**Task brief:** Return every record exactly. Omit nothing.

(Data entries)
§ §

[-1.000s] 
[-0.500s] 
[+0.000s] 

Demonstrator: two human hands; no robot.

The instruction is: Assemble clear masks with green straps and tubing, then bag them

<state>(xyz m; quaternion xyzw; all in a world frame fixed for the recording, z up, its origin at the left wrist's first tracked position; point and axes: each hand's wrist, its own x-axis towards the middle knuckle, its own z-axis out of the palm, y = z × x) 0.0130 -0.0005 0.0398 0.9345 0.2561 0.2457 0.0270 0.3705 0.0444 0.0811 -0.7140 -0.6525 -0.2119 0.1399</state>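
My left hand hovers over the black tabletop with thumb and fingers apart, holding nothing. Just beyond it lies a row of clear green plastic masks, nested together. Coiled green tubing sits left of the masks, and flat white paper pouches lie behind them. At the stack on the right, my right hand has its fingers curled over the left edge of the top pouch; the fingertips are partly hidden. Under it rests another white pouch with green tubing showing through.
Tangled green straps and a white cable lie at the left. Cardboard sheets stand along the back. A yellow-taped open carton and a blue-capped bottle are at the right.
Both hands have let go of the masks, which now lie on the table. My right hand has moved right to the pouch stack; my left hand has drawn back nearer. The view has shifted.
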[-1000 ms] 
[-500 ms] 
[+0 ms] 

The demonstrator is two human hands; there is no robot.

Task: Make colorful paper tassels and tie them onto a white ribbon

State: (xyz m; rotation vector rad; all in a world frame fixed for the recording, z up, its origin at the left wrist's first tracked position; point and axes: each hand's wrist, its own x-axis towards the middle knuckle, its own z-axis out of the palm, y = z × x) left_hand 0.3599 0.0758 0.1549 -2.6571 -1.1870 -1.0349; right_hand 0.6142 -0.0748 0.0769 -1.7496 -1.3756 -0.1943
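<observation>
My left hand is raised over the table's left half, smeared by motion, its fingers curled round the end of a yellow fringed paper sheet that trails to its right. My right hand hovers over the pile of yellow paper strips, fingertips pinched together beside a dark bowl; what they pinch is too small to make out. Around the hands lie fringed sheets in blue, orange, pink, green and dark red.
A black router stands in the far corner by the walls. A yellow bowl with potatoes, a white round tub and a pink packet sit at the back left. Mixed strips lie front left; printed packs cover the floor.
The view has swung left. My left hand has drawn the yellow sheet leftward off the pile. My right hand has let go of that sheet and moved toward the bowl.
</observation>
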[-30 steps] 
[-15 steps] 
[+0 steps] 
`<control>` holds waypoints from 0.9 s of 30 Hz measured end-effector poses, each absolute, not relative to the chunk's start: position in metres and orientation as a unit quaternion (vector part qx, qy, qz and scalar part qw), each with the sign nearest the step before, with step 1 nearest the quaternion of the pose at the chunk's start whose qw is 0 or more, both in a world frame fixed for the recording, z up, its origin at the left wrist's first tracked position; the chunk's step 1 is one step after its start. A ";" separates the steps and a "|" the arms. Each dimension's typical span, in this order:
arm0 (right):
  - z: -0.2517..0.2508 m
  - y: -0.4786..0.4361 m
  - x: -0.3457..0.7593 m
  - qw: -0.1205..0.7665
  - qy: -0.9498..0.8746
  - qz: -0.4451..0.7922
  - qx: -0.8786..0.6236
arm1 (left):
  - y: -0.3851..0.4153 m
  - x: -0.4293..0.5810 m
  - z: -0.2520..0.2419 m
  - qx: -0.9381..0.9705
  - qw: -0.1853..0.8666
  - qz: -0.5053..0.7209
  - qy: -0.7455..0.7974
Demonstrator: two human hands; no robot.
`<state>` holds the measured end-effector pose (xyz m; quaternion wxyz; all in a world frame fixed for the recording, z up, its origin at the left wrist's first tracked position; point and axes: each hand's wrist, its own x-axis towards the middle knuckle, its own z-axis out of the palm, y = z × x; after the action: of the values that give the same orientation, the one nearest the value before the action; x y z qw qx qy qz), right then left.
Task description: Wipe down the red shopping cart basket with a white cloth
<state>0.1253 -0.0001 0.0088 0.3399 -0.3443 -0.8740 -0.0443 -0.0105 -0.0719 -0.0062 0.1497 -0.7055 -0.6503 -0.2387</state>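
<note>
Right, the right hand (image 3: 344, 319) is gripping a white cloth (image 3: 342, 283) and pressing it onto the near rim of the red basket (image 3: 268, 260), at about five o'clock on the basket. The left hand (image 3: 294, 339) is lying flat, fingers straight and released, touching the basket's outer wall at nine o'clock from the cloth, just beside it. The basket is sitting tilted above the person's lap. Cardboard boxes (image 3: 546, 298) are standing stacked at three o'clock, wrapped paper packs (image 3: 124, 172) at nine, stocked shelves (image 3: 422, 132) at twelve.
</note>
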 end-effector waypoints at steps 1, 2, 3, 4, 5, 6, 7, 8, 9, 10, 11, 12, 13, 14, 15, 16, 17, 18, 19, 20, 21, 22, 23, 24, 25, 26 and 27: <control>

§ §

**Answer space:**
[-1.000s] 
[-0.500s] 
[+0.000s] 

Demonstrator: two human hands; no robot.

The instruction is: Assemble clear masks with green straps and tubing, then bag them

<state>(xyz m; quaternion xyzw; all in a world frame fixed for the recording, z up, its origin at the left wrist's first tracked position; point and axes: each hand's wrist, its own x-axis towards the middle knuckle, its own z-axis out of the palm, y = z × x) 0.0130 -0.0005 0.0398 0.9345 0.2561 0.2457 0.0270 0.3705 0.0444 0.0811 -0.7140 -0.6525 -0.2119 0.1399</state>
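My left hand hovers over the black tabletop with thumb and fingers apart, holding nothing. Just beyond it lies a row of clear green plastic masks, nested together. Coiled green tubing sits left of the masks, and flat white paper pouches lie behind them. At the stack on the right, my right hand has its fingers curled over the left edge of the top pouch; the fingertips are partly hidden. Under it rests another white pouch with green tubing showing through.
Tangled green straps and a white cable lie at the left. Cardboard sheets stand along the back. A yellow-taped open carton and a blue-capped bottle are at the right.
Both hands have let go of the masks, which now lie on the table. My right hand has moved right to the pouch stack; my left hand has drawn back nearer. The view has shifted.
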[-1000 ms] 
[-500 ms] 
[+0 ms] 

The demonstrator is two human hands; there is no robot.

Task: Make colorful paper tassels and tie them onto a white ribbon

State: (xyz m; rotation vector rad; all in a world frame fixed for the recording, z up, its origin at the left wrist's first tracked position; point and axes: each hand's wrist, its own x-axis towards the middle knuckle, its own z-axis out of the palm, y = z × x) left_hand 0.3599 0.0758 0.1549 -2.6571 -1.1870 -1.0349; right_hand 0.6142 -0.0748 0.0769 -1.7496 -1.3756 -0.1943
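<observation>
My left hand is raised over the table's left half, smeared by motion, its fingers curled round the end of a yellow fringed paper sheet that trails to its right. My right hand hovers over the pile of yellow paper strips, fingertips pinched together beside a dark bowl; what they pinch is too small to make out. Around the hands lie fringed sheets in blue, orange, pink, green and dark red.
A black router stands in the far corner by the walls. A yellow bowl with potatoes, a white round tub and a pink packet sit at the back left. Mixed strips lie front left; printed packs cover the floor.
The view has swung left. My left hand has drawn the yellow sheet leftward off the pile. My right hand has let go of that sheet and moved toward the bowl.
</observation>
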[-30 steps] 
[-15 steps] 
[+0 steps] 
`<control>` holds waypoints from 0.9 s of 30 Hz measured end-effector poses, each absolute, not relative to the chunk's start: position in metres and orientation as a unit quaternion (vector part qx, qy, qz and scalar part qw), each with the sign nearest the step before, with step 1 nearest the quaternion of the pose at the chunk's start whose qw is 0 or more, both in a world frame fixed for the recording, z up, its origin at the left wrist's first tracked position; the chunk's step 1 is one step after its start. A ";" separates the steps and a "|" the arms. Each dimension's typical span, in this order:
arm0 (right):
  - z: -0.2517..0.2508 m
  - y: -0.4786..0.4361 m
  - x: -0.3457..0.7593 m
  - qw: -0.1205..0.7665
  - qy: -0.9498..0.8746
  - qz: -0.4451..0.7922
  - qx: -0.8786..0.6236
arm1 (left):
  - y: -0.3851..0.4153 m
  - x: -0.4293..0.5810 m
  - z: -0.2520..0.2419 m
  - qx: -0.9381..0.9705
  - qw: -0.1853..0.8666
  - qz: -0.5053..0.7209
  - qy: -0.7455..0.7974
Demonstrator: two human hands; no robot.
`<state>` holds the measured end-effector pose (xyz m; quaternion wxyz; all in a world frame fixed for the recording, z up, its origin at the left wrist's first tracked position; point and axes: each hand's wrist, its own x-axis towards the middle knuckle, its own z-axis out of the palm, y = z × x; after the action: of the values that give the same orientation, the one nearest the value before the action; x y z qw qx qy qz), right then left.
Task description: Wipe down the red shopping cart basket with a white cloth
<state>0.1253 -0.0001 0.0088 0.3399 -0.3443 -0.8740 -0.0443 -0.0105 -0.0719 -0.0062 0.1497 -0.7055 -0.6503 -0.2387</state>
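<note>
Right, the right hand (image 3: 344, 319) is gripping a white cloth (image 3: 342, 283) and pressing it onto the near rim of the red basket (image 3: 268, 260), at about five o'clock on the basket. The left hand (image 3: 294, 339) is lying flat, fingers straight and released, touching the basket's outer wall at nine o'clock from the cloth, just beside it. The basket is sitting tilted above the person's lap. Cardboard boxes (image 3: 546, 298) are standing stacked at three o'clock, wrapped paper packs (image 3: 124, 172) at nine, stocked shelves (image 3: 422, 132) at twelve.
</note>
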 end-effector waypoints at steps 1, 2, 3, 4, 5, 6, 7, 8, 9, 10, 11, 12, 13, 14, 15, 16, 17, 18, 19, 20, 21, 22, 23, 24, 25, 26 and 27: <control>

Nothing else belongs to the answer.